Plan aims to thwart school closures and mass quarantines during the 2021-22 school year

(Courtesy of Sheba Medical Center) With Israel’s new school year quickly approaching, Sheba Medical Center, the largest and most comprehensive hospital in the Middle East, presented their Green Classroom Plan this week, which aims to decrease the number of quarantined children, parents and teachers due to COVID-19, allowing schools to stay open and parents to remain at work. The plan was presented to Prime Minister Naftali Bennett, Health Minister Nitzan Horowitz and Education Minister Yifat Shasha-Biton in the Edmond and Lily Safra Children’s Hospital at Sheba Medical Center.

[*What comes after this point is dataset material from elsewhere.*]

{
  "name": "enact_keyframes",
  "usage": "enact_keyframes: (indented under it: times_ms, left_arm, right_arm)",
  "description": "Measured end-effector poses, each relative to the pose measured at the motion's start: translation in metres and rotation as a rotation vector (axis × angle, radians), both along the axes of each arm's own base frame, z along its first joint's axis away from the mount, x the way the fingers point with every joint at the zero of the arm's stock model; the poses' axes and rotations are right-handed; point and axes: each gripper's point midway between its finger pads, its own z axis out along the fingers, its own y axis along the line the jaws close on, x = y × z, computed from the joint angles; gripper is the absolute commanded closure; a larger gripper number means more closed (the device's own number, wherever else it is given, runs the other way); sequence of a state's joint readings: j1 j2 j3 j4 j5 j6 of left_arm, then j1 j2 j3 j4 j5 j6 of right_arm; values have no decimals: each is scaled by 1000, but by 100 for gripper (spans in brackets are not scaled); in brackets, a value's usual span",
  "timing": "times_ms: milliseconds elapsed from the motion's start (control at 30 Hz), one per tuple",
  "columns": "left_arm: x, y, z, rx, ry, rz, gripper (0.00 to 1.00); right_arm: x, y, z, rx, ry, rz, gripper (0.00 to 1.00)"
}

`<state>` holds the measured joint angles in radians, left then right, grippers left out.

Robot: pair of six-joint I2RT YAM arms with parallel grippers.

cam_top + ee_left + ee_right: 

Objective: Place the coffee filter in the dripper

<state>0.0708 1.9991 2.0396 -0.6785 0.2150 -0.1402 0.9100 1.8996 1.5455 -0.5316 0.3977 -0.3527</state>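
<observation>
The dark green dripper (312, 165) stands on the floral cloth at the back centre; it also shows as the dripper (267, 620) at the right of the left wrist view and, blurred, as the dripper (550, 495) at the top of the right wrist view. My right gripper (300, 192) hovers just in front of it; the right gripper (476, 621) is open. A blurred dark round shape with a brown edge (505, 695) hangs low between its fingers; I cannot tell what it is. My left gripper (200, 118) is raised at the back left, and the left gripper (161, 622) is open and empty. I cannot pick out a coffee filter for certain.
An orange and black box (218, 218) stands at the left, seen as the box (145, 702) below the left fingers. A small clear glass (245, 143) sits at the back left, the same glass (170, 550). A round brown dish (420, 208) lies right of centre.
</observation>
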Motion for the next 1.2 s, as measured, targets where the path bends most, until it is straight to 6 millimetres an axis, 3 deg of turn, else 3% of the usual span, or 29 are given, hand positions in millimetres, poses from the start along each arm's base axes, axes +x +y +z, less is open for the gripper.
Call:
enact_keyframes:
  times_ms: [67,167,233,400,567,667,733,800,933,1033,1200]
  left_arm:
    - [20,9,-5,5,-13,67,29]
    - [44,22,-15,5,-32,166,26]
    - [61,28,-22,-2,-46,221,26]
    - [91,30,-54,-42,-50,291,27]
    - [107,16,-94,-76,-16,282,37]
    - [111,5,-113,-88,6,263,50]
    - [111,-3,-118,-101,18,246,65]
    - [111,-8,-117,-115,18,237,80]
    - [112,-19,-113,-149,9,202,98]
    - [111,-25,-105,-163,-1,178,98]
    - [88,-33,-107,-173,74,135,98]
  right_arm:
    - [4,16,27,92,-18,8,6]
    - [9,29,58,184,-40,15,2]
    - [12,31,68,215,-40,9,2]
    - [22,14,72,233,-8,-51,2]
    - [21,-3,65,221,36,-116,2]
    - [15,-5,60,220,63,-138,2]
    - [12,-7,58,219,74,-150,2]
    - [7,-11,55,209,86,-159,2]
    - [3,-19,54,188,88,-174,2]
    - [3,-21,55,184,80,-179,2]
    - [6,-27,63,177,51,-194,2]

The Green Classroom was conceived under the direction of Prof. Gili Regev-Yochay, director of Sheba’s Infectious Diseases Unit, in an effort to minimize the resurgence of COVID-19 in classrooms to avoid the academic, social and psychological effects that stem from inevitable school closures that result from an outbreak. In addition to the adverse effects on children, school closures have serious consequences on the country’s economy by forcing parents to stay home from work to care for their children.

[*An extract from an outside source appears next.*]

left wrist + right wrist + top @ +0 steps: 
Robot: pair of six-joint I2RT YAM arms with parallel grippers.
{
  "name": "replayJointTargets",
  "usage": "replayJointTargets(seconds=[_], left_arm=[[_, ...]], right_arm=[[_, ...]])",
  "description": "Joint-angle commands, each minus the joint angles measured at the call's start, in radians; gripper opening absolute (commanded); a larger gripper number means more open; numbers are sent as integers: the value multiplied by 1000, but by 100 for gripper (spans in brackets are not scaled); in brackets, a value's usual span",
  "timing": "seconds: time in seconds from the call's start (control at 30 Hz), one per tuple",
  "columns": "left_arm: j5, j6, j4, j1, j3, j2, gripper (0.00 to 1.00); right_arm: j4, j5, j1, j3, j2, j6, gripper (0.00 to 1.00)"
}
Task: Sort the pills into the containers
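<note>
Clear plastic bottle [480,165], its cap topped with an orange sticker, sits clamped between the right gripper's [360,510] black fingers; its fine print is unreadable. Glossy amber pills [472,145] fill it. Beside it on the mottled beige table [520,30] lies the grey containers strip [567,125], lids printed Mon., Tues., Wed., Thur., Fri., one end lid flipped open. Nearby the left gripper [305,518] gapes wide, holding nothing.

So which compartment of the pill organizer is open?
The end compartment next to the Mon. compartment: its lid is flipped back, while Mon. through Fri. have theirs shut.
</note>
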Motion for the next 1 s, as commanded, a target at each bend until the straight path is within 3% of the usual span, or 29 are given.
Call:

Sheba has been at the forefront of Israel’s fight against COVID-19, providing advanced medical care and leading research that has been shaping coronavirus policies within Israel and beyond. Sheba was the first hospital in the world to administer a third dose of the Pfizer-BioNTech coronavirus vaccine to immunocompromised patients in mid-July and Israeli President Isaac Herzog received his third dose this week at Sheba, initiating the country’s campaign to administer boosters to citizens aged 60 and over.

“We have an obligation to diminish as much as possible quarantining among children [exposed to a confirmed carrier], in order to retain a sense of routine and happiness among children and keep them in school on a continuous basis, allowing their parents to keep working uninterrupted as much as possible,” said Dr. Itai Pessach, director of the Edmond and Lily Safra Children’s Hospital at Sheba Medical Center. “We’re pleased with the contributions of the Ministry of Health and Ministry of Education toward implementation of this plan.”

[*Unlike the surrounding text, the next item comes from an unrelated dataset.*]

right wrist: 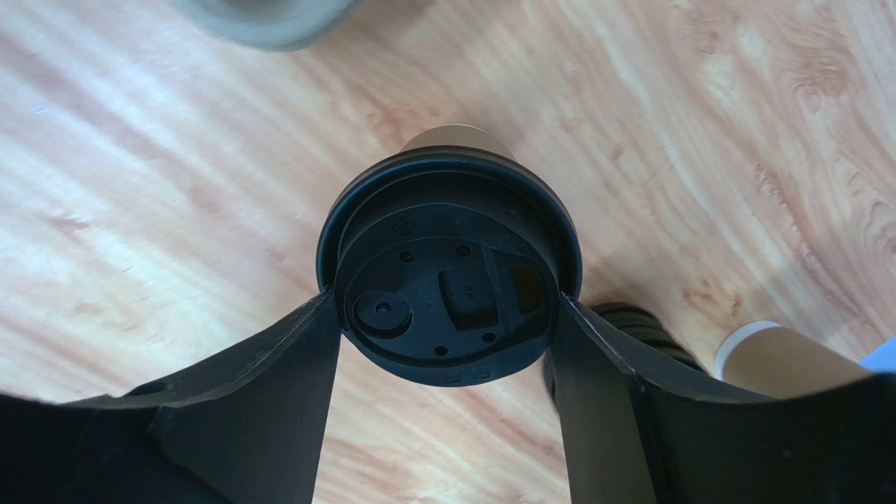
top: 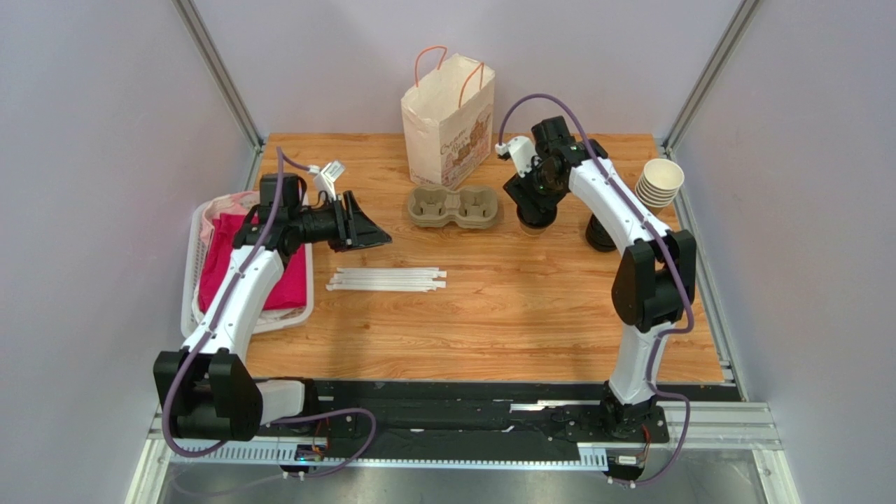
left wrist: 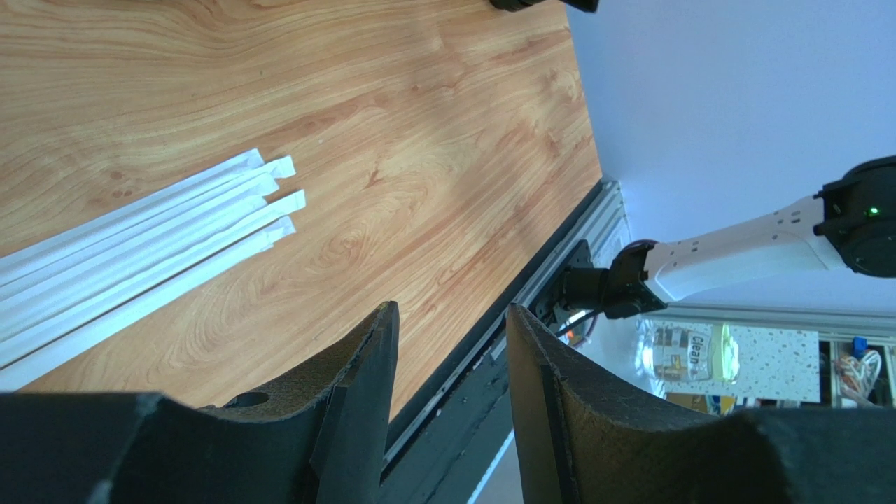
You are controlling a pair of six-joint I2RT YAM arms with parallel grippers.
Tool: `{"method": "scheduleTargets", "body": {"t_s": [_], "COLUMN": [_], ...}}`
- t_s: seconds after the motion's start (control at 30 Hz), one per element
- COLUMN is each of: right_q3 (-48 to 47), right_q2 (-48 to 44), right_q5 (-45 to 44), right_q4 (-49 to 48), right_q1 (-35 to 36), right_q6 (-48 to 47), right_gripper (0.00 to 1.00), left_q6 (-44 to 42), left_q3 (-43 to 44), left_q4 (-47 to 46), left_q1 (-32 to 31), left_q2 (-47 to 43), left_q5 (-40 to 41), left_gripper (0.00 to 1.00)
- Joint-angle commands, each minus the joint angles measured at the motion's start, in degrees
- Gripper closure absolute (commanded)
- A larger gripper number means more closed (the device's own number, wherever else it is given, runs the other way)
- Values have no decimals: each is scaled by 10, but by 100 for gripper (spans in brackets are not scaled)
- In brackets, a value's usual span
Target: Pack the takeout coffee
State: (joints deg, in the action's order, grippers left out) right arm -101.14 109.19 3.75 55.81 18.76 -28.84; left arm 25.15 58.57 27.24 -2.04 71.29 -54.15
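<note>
a wood-grain table carries a white paper bag with pink handles, upright at the middle of the far edge. just in front of the bag lies a grey cardboard cup carrier. nearer the middle, a row of white wrapped straws lies flat, side by side. a white basket sits at the left edge. to the right of the carrier stands the takeout coffee, black lid on, with a stack of black lids and a stack of cream cups further right.

Bright, even overhead light, soft shadows (pale glare washes the right wrist view's table).
</note>
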Motion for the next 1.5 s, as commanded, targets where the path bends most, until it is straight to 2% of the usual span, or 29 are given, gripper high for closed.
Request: {"method": "scheduleTargets", "body": {"t_s": [0.0,0.33,0.63,0.77,0.83,1.0,1.27,1.47], "right_q3": [-84,-222,-257,-254,-254,-254,-295,-302], "right_q2": [51,156,190,189,189,182,154,92], "right_q5": [4,59,113,114,114,122,108,137], "right_q4": [10,64,94,95,96,95,87,60], "right_q1": [-25,-90,-124,-124,-124,-123,-124,-112], "right_q6": [-31,-2,32,32,34,41,47,77], "right_gripper": [40,40,39,30,20,5,3,4], "left_q6": [-15,-19,-20,-17,-17,-17,-28,-44], "left_q3": [24,28,23,21,21,21,49,82], "left_q4": [-4,-1,-2,-7,-7,-8,-6,-11], "left_q1": [7,9,9,9,9,9,9,10], "left_q2": [3,16,13,15,15,16,29,39], "left_q5": [-13,-17,-13,-13,-14,-12,-6,7], "left_gripper": [49,50,50,50,50,50,50,50]}}
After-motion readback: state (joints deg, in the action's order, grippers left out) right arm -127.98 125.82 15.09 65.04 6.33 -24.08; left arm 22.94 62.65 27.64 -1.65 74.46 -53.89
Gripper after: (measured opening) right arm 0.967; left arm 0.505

The Green Classroom will be initiated with testing all preschool through sixth-grade schoolchildren for antibodies. Those who present sufficient antibodies—due to either being vaccinated or recovered from COVID-19—will not need to quarantine after exposure to a confirmed case upon a negative coronavirus test result. Instead, they will undergo daily antigen testing for seven days from exposure, allowing them to remain in school but ensuring positive cases are identified as early as possible.

The Green Classroom is based on scientific research, including a Sheba pilot study and trials conducted during the 2020-2021 school year. Under the program, school principals will receive support in implementing their plan, which will be carried out in conjunction with epidemiological health surveillance and the monitoring of local morbidity levels.